*** ENTRIES SHOWN ***

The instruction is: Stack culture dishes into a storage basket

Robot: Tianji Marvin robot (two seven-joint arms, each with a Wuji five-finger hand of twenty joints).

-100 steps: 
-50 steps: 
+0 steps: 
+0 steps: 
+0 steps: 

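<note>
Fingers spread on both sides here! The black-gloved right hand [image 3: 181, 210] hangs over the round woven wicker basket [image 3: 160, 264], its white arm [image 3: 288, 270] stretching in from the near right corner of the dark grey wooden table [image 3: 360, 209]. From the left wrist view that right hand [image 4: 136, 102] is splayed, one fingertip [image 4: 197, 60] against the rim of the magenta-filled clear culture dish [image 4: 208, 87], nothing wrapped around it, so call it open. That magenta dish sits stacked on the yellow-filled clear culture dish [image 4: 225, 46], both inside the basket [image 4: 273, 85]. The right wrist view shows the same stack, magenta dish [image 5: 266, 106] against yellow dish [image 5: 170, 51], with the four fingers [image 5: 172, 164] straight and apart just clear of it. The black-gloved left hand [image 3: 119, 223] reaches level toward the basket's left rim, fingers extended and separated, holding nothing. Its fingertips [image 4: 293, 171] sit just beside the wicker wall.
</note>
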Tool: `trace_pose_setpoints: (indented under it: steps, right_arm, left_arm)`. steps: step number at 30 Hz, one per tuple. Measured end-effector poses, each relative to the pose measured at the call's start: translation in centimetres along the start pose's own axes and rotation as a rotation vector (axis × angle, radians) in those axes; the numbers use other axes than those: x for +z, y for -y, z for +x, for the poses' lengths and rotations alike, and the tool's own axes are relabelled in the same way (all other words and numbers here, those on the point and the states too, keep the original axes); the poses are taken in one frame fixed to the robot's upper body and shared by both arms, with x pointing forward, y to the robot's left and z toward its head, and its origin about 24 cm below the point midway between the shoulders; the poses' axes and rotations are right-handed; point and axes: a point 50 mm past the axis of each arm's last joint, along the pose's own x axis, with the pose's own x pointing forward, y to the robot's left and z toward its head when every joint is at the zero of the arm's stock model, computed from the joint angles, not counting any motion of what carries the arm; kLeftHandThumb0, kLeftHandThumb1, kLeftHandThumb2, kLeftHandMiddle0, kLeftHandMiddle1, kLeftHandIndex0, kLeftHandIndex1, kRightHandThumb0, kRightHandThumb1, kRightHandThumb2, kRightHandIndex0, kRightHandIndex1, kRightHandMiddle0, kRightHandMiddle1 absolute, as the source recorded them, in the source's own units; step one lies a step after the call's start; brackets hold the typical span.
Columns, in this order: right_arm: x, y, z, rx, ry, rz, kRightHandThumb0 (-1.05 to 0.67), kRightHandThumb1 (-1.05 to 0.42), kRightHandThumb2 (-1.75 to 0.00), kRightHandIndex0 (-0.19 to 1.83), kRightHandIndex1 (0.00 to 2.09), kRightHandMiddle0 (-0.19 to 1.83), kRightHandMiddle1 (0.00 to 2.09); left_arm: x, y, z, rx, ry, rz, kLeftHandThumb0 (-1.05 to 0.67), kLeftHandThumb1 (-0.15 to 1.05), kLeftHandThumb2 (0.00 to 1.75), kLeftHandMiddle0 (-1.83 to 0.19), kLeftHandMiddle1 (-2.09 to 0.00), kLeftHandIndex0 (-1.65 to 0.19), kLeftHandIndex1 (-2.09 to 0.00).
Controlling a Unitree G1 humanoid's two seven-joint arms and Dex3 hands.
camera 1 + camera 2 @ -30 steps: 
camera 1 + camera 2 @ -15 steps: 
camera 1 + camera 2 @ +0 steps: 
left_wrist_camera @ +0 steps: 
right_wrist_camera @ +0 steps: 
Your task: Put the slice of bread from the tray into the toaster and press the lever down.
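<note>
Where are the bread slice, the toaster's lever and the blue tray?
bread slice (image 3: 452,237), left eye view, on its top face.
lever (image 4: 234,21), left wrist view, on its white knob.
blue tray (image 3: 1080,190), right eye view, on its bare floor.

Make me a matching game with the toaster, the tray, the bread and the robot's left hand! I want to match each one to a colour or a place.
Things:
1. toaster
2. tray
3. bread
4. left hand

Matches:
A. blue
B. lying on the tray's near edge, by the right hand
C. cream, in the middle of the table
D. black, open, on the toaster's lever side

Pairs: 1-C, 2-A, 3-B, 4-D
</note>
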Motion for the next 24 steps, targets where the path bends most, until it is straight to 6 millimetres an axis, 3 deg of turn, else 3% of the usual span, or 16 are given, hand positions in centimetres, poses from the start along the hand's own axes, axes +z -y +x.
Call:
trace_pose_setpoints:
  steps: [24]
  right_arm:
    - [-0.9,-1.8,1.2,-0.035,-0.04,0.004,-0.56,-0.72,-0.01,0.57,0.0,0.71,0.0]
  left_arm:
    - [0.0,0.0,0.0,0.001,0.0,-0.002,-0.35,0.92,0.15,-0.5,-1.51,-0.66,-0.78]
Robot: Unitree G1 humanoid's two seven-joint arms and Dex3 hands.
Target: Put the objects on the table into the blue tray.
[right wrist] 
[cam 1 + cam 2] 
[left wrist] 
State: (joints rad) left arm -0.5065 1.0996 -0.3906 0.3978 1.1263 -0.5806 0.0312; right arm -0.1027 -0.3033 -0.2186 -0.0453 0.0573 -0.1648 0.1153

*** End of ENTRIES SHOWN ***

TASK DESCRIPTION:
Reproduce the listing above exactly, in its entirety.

EXERCISE ANSWER:
The instruction is: Stack culture dishes into a storage basket

Robot: Tianji Marvin robot (two seven-joint arms, each with a Wuji five-finger hand of twenty joints).

-100 steps: 
-50 steps: 
+0 steps: 
+0 steps: 
+0 steps: 

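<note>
Fingers spread on both sides here! The black-gloved right hand [image 3: 181, 210] hangs over the round woven wicker basket [image 3: 160, 264], its white arm [image 3: 288, 270] stretching in from the near right corner of the dark grey wooden table [image 3: 360, 209]. From the left wrist view that right hand [image 4: 136, 102] is splayed, one fingertip [image 4: 197, 60] against the rim of the magenta-filled clear culture dish [image 4: 208, 87], nothing wrapped around it, so call it open. That magenta dish sits stacked on the yellow-filled clear culture dish [image 4: 225, 46], both inside the basket [image 4: 273, 85]. The right wrist view shows the same stack, magenta dish [image 5: 266, 106] against yellow dish [image 5: 170, 51], with the four fingers [image 5: 172, 164] straight and apart just clear of it. The black-gloved left hand [image 3: 119, 223] reaches level toward the basket's left rim, fingers extended and separated, holding nothing. Its fingertips [image 4: 293, 171] sit just beside the wicker wall.
</note>
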Tool: `trace_pose_setpoints: (indented under it: steps, right_arm, left_arm)`. steps: step number at 30 Hz, one per tuple. Measured end-effector poses, each relative to the pose measured at the call's start: translation in centimetres along the start pose's own axes and rotation as a rotation vector (axis × angle, radians) in those axes; the numbers use other axes than those: x for +z, y for -y, z for +x, for the poses' lengths and rotations alike, and the tool's own axes are relabelled in the same way (all other words and numbers here, those on the point and the states too, keep the original axes); the poses are taken in one frame fixed to the robot's upper body and shared by both arms, with x pointing forward, y to the robot's left and z toward its head, and its origin about 24 cm below the point midway between the shoulders; the poses' axes and rotations are right-handed; point and axes: a point 50 mm past the axis of each arm's last joint, along the pose's own x axis, with the pose's own x pointing forward, y to the robot's left and z toward its head when every joint is at the zero of the arm's stock model, computed from the joint angles, not counting any motion of what carries the arm; kLeftHandThumb0, kLeftHandThumb1, kLeftHandThumb2, kLeftHandMiddle0, kLeftHandMiddle1, kLeftHandIndex0, kLeftHandIndex1, kRightHandThumb0, kRightHandThumb1, kRightHandThumb2, kRightHandIndex0, kRightHandIndex1, kRightHandMiddle0, kRightHandMiddle1 absolute, as the source recorded them, in the source's own units; step one lies a step after the call's start; brackets hold the typical span.
Columns, in this order: right_arm: x, y, z, rx, ry, rz, kRightHandThumb0 (-1.05 to 0.67), kRightHandThumb1 (-1.05 to 0.42), kRightHandThumb2 (-1.75 to 0.00), kRightHandIndex0 (-0.19 to 1.83), kRightHandIndex1 (0.00 to 2.09), kRightHandMiddle0 (-0.19 to 1.83), kRightHandMiddle1 (0.00 to 2.09); left_arm: x, y, z, rx, ry, rz, kLeftHandThumb0 (-1.05 to 0.67), kLeftHandThumb1 (-0.15 to 1.05), kLeftHandThumb2 (0.00 to 1.75), kLeftHandMiddle0 (-1.83 to 0.19), kLeftHandMiddle1 (-2.09 to 0.00), kLeftHandIndex0 (-1.65 to 0.19), kLeftHandIndex1 (-2.09 to 0.00).
Controlling a Unitree G1 humanoid's two seven-joint arms and Dex3 hands.
camera 1 + camera 2 @ -30 steps: 
camera 1 + camera 2 @ -15 steps: 
camera 1 + camera 2 @ +0 steps: 
left_wrist_camera @ +0 steps: 
right_wrist_camera @ +0 steps: 
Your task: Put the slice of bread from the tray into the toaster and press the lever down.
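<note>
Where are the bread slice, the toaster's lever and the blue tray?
bread slice (image 3: 452,237), left eye view, on its top face.
lever (image 4: 234,21), left wrist view, on its white knob.
blue tray (image 3: 1080,190), right eye view, on its bare floor.

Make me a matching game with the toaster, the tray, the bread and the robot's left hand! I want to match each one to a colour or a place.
Things:
1. toaster
2. tray
3. bread
4. left hand

Matches:
A. blue
B. lying on the tray's near edge, by the right hand
C. cream, in the middle of the table
D. black, open, on the toaster's lever side

Pairs: 1-C, 2-A, 3-B, 4-D
</note>
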Motion for the next 24 steps, targets where the path bends most, until it is straight to 6 millimetres an axis, 3 deg of turn, else 3% of the usual span, or 16 are given, hand positions in centimetres, poses from the start along the hand's own axes, axes +z -y +x.
Call:
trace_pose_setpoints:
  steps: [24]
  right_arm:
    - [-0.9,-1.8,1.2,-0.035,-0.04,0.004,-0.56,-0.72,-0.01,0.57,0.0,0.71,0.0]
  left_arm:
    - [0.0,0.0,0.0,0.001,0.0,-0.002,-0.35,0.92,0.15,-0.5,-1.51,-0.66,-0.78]
Robot: Unitree G1 humanoid's two seven-joint arms and Dex3 hands.
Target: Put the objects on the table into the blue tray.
[right wrist] 
[cam 1 + cam 2] 
[left wrist] 
State: (joints rad) left arm -0.5065 1.0996 -0.3906 0.3978 1.1263 -0.5806 0.0312; right arm -0.1027 -0.3033 -0.2186 -0.0453 0.0573 -0.1648 0.1153

The response above is complete.